Variation in healthcare can occur for various complex and inter-related reasons1. Examples of variation include geographical, gender or age differences, patient or clinician preference in relation to conditions where more than one treatment option exists (preference-sensitive care), or availability and access to particular treatments or services (supply-sensitive care)1,2. Certain variation in healthcare can be expected and can sometimes be appropriate in reflecting the differences in health care needs across different populations and new or emerging evidence3. However, other variation may be unwarranted, resulting from potentially inappropriate care. Clinical guidelines are evidence-based recommendations on the appropriate care and treatment of people (e.g. National Institute for Health and Care Excellence (NICE) guidelines). Despite some recognised limitations, including varying quality of guidelines, guidelines are often used as markers of healthcare appropriateness4.

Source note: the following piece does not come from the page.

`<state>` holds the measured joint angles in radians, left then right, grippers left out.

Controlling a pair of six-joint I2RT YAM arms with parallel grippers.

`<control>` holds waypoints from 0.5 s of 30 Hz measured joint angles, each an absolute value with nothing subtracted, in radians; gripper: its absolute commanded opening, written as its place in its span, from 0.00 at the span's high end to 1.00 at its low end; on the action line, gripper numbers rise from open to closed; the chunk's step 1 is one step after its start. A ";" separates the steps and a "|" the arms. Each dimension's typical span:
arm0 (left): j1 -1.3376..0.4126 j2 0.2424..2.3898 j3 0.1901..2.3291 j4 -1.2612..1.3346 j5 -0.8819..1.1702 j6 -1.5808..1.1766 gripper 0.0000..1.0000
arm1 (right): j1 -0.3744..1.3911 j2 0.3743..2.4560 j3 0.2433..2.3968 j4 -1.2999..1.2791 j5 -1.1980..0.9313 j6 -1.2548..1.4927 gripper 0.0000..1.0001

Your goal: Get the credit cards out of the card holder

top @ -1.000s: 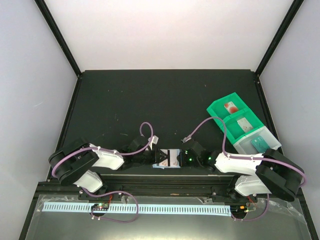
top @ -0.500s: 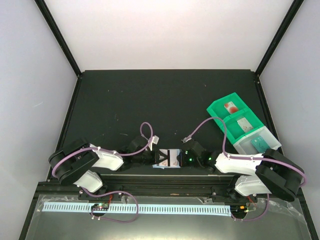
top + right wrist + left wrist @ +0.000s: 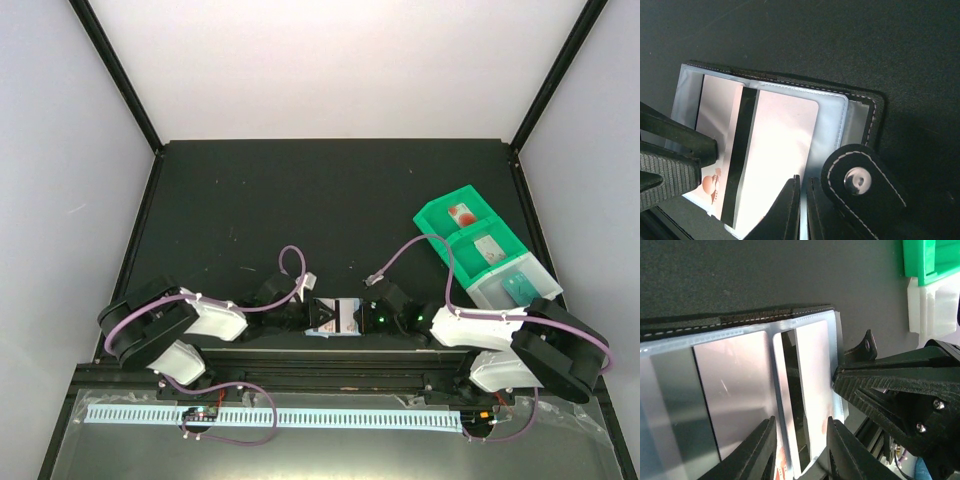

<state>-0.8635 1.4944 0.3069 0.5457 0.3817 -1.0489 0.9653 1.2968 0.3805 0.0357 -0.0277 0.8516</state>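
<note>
The black card holder point(image 3: 335, 317) lies open at the table's near edge, between both grippers. Its clear sleeves hold credit cards: a pale one with a black stripe point(image 3: 782, 145) and, beneath it, one with red marks point(image 3: 710, 186). My right gripper point(image 3: 803, 210) is shut on the edge of a clear sleeve, beside the snap tab point(image 3: 860, 180). My left gripper point(image 3: 801, 455) reaches in from the opposite side. Its jaws stand apart on either side of the striped card point(image 3: 815, 375) in its sleeve. A silvery card point(image 3: 735, 390) fills the neighbouring pocket.
A green compartment tray point(image 3: 443, 213) with a white end section point(image 3: 488, 294) stands at the right. It holds a red-marked card point(image 3: 461, 213), a grey one point(image 3: 489, 250) and a teal one point(image 3: 520, 287). Black frame rails border the table.
</note>
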 measured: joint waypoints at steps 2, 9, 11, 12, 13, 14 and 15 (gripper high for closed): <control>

Potentially inappropriate care can result from overuse or underuse of treatments, tests, or procedures5. Overuse is defined as the use of health services without clear benefit or where harms outweigh benefits and/or costs, and underuse is defined as the failure to deliver an effective and cost-effective medical intervention6,7. There are several potential drivers of overuse and examples include greater access to treatments or services, a desire to fulfil patients’ expectations or fear of litigation4,8. Furthermore, increasing workload and insufficient time during consultations or difficulty keeping up-to-date with rapidly changing evidence may result in overuse or underuse of healthcare. Overuse and underuse can have significant consequences for patients. Overuse can subject patients to direct harms or result in incidental findings and overdiagnosis, and can also result in resource implications, increasing the use of healthcare resources, and increasing healthcare expenditure. On the contrary, underuse can result in delays in diagnosis and delivery of effective treatments4.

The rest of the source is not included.